After losing a child, I am sure the path mentioned in this verse doesn't seem so straight to Frank and Sherri right now. As an ordained pastor, with daughters around the same age, I'm not sure how these parents will cope. In this moment, where my understanding cannot fathom their pain, my prayer is that they find mercy in their hope in Christ and love from His church. I think we can take Pastor's Pomeroy's words and do the same: Trust God when things don't make sense.

Second, don't grow numb to the horror of events like this.

We are one month out from the Las Vegas shooting, two years away from the Charleston church shooting, and five years after Newtown.

Time and time again we hear calls for action and yet these discussions fade quicker with each passing catastrophe. Sure, politicians speak up for a while — maybe a few days, or a couple of weeks — but soon life goes back to normal.

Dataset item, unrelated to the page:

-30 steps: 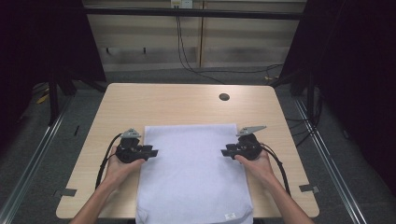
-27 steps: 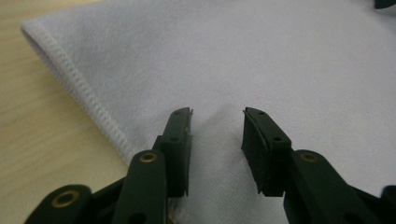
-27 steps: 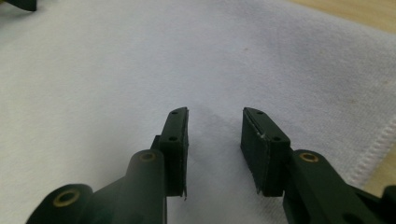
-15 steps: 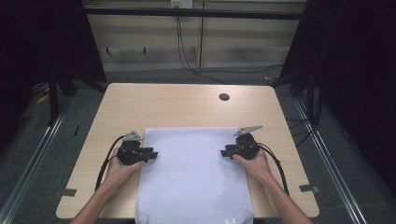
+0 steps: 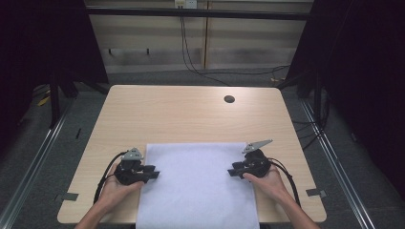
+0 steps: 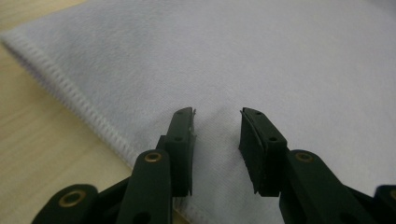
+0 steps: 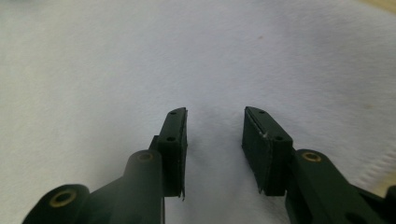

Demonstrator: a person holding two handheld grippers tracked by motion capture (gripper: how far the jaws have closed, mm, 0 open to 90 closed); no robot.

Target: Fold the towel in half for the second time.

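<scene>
While the pale wooden table [image 5: 191,114] is left bare at its far end, the white rectangular fleece cloth [image 5: 198,186] is seen flat at the near edge, overhanging it. Compared with a second ago, both tools have been drawn nearer along the cloth's side hems. The left gripper [image 6: 216,140] has just been closing yet is held spread over the cloth, nothing pinched; the right gripper [image 7: 215,144] has just been opening, also spread. A fresh pinch seems needed.

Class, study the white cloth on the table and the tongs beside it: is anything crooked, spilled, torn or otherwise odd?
Nothing stands out. The white cloth lies flat and square on the table, unwrinkled, its near end hanging over the table's front edge. Left tongs and right tongs are open over its side edges.
</scene>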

Realistically, the roller coaster only ends when we take seriously our role in coming to a resolution; complacency will get us nowhere. Our willingness to participate in this cycle of violence, grief and then silence is out of line with our calling in the Gospel of Matthew to be salt and light in this world. There is work to do. That includes discussions about mental illness, gun control, and more.

We can't grow numb. This can't be the new normal.

This has to change.

We have to change it.

Third, we have to remember that sometimes people die simply for going to church, here and around the world.

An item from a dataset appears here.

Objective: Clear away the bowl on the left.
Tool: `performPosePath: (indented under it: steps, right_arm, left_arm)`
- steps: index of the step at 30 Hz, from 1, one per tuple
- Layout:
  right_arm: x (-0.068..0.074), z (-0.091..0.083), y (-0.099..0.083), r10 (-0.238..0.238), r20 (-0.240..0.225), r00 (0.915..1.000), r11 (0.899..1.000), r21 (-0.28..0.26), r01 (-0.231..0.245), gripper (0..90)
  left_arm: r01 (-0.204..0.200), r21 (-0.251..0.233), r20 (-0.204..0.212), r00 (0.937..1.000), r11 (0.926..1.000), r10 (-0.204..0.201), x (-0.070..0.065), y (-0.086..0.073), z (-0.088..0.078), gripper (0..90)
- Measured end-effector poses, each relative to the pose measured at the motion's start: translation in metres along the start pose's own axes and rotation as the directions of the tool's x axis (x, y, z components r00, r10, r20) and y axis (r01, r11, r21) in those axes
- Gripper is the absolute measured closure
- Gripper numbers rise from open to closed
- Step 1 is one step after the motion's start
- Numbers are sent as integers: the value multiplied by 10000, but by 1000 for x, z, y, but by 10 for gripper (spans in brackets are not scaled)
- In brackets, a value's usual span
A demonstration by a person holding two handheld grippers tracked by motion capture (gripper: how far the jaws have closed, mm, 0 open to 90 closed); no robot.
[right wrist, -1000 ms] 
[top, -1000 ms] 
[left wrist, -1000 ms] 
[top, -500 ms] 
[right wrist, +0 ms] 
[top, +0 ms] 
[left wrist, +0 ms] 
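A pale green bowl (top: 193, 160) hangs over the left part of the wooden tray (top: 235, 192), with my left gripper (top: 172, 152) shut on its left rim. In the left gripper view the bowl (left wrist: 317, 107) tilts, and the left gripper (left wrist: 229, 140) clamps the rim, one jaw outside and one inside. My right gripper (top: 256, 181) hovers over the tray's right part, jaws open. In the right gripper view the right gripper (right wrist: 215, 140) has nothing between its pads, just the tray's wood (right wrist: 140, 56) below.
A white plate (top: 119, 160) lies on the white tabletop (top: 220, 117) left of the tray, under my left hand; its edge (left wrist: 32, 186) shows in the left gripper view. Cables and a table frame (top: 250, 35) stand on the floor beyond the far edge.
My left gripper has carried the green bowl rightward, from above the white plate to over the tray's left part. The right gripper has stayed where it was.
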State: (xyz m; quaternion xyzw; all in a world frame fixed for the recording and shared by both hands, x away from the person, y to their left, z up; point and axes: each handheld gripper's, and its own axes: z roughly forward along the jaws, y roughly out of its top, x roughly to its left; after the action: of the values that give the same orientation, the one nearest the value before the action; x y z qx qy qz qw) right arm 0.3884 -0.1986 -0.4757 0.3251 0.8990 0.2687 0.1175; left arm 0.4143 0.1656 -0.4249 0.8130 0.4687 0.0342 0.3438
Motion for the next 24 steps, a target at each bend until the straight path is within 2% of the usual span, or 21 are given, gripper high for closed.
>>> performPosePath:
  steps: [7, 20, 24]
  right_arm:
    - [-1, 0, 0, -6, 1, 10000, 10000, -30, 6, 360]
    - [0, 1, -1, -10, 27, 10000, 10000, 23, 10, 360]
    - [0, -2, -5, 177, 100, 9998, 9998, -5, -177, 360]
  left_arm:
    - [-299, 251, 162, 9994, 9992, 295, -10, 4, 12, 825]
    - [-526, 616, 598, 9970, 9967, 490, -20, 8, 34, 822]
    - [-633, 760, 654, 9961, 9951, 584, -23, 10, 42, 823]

That sounds harsh until you look at the facts. Let reality sink in.

There have been shootings at churches across the US. I've put my fingers in the bullet holes at New Life Church in Colorado Springs, where two people were shot and killed in 2007 and more wounded. It's real, and it's deadly.

Church shootings happen often enough here that there is even a church shooting database.

And, while it's happening in the US, it's happening even more around the world.

We've seen church bombings in Egypt, Pakistan, and elsewhere. And many more Christians has been killed simply for their faith.

Sunday was also the International Day of Prayer for the Persecuted Church, a reminder for Christians to gather and ask God's blessing and protection on believers globally. According to the 2017 World Watch List released by Open Doors, 215 million Christians experience high, very high, or extreme levels of persecution in their home countries. According to their research assessment, 2016 was the "worst year yet."

Regardless of why the shooter did what he did, he targeted a church during worship, which speaks to at least part of his motive.

He knew he would kill Christians.

Where do we go from here?

We think about security a lot in churches today. Before the shooting in Sutherland Springs, I joked with the security ministry team at Moody Church in Chicago where I was preaching. We probably won't be so casual next week.

When we as believers made a commitment to follow Christ, that commitment included sacrificing all and following Him even unto death. For many of the victims in Texas, they died doing what they and we believe is the most important thing. They woke up, they committed themselves to going to church, to prayer, to fellowship, to breaking of bread, just as the Bible explains in Acts 2:42.

And, then their lives were cut short.

Pastor Frank ended his message last week inviting people to trust Christ. That seems difficult right now, but one thing we can do is what Frank said: "Maybe it's time to quit fighting it and say, 'Lord, here I am. I see heaven in the future. I see your glory before me. That's where I want to go. How do I get there?'"

I asked Kevin Cornelius, pastor of the neighboring First Baptist Church in Karnes City, Texas, about the situation as he and others are there, on site, dealing with the pain.

He said, "The church still works. We don't have a plan, but we have a community. We don't have answers but we have grace and peace. We don't understand, but we're present. Our hearts are breaking, but we have hope and we're giving it away as quick as we can."

Indeed, there's more for us to do as Christians. Much more. We must honor the victims' sacrifice by trusting the Lord in the midst of the pain, not growing numb to this tragic pattern, and acknowledging Christians' faith in the face of death -- in a small Texas town and around the world.